In December 1915, during the Siege of Kut, the British commanding officer, Major General Charles Townshend, ordered Leachman to save the British cavalry by breaking out and riding south. This he did and the cavalry were the only British unit to escape before the fall of the city to the Ottomans.

Leachman was close to Gertrude Bell's friend Fahad Bey Ibn Haddal, chief of the Amarat Bedouins and fought with the Muntafiq Bedouin federation. The Bedouin called him Njayman.

Prior to the conclusion of the war, Leachman was assigned to the 17th Indian Division, which was assigned the task of operating on both the left and right banks of the Tigris in an effort to advance north in order to secure as much territory from the Ottomans prior to the now inevitable surrender of the Ottoman Empire.
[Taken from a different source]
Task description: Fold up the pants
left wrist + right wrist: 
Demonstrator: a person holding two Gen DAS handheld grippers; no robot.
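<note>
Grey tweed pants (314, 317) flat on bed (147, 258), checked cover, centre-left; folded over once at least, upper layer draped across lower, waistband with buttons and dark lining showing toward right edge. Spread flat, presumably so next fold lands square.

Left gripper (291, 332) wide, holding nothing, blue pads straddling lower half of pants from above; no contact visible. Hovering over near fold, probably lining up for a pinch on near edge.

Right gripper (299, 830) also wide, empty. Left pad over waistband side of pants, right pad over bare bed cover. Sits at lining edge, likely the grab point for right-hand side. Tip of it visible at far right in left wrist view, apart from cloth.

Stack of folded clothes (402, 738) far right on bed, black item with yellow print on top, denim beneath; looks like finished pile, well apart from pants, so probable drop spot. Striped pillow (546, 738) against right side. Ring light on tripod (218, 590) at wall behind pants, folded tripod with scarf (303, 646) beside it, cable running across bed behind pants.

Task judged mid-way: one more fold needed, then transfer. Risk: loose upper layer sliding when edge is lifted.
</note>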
Leachman was specifically assigned to Light Armoured Motor Brigade on the right bank of the Tigris, ostensibly with a special task to work with local tribes.

==Death==
After the war, he was assigned as Political Officer for the Mosul Division within Mesopotamia, until October 1919. He was murdered during the 1920 Iraqi Revolt by a son of Sheikh Dhari ibn Mahmoud, an Arab tribal leader of the Zoba tribe in the Shammar confederation, in Abu Ghraib near Fallujah on 12 August 1920. The episode is famous in Bedouin oral lore. Leachman had visited Dhari in an effort to renegotiate repayment of advances made to him by the government and to persuade him to remain loyal to the current administration, but was shot in the back by Dhari's son and then beheaded after a verbal disagreement over a local robbery. Leachman's murder sparked an immediate outbreak of tribal uprisings on the Euphrates between Fallujah and Hit, and was responsible for General Haldane's advance on the same area in September 1920. He was buried in Baghdad (North Gate) War Cemetery.

==Legacy==
Donations were collected to build a bronze statue of Leachman to immortalise his memory in Iraq. Gertrude Bell suggested that the statue should be placed on the Qushla Clock Tower in Baghdad. The statue, depicting Leachman wearing Arab clothes while riding on a camel and holding a stick, was installed during the 6 May 1923 restoration. The statue remained there until July 1958 when it was lowered and toppled.

He was played by Oliver Reed in Clash of Loyalties (also known as Al-Mas' Ala Al-Kubra), a 1983 film financed by Saddam Hussein, which was nominated for the Golden Prize at the 1983 Moscow International Film Festival.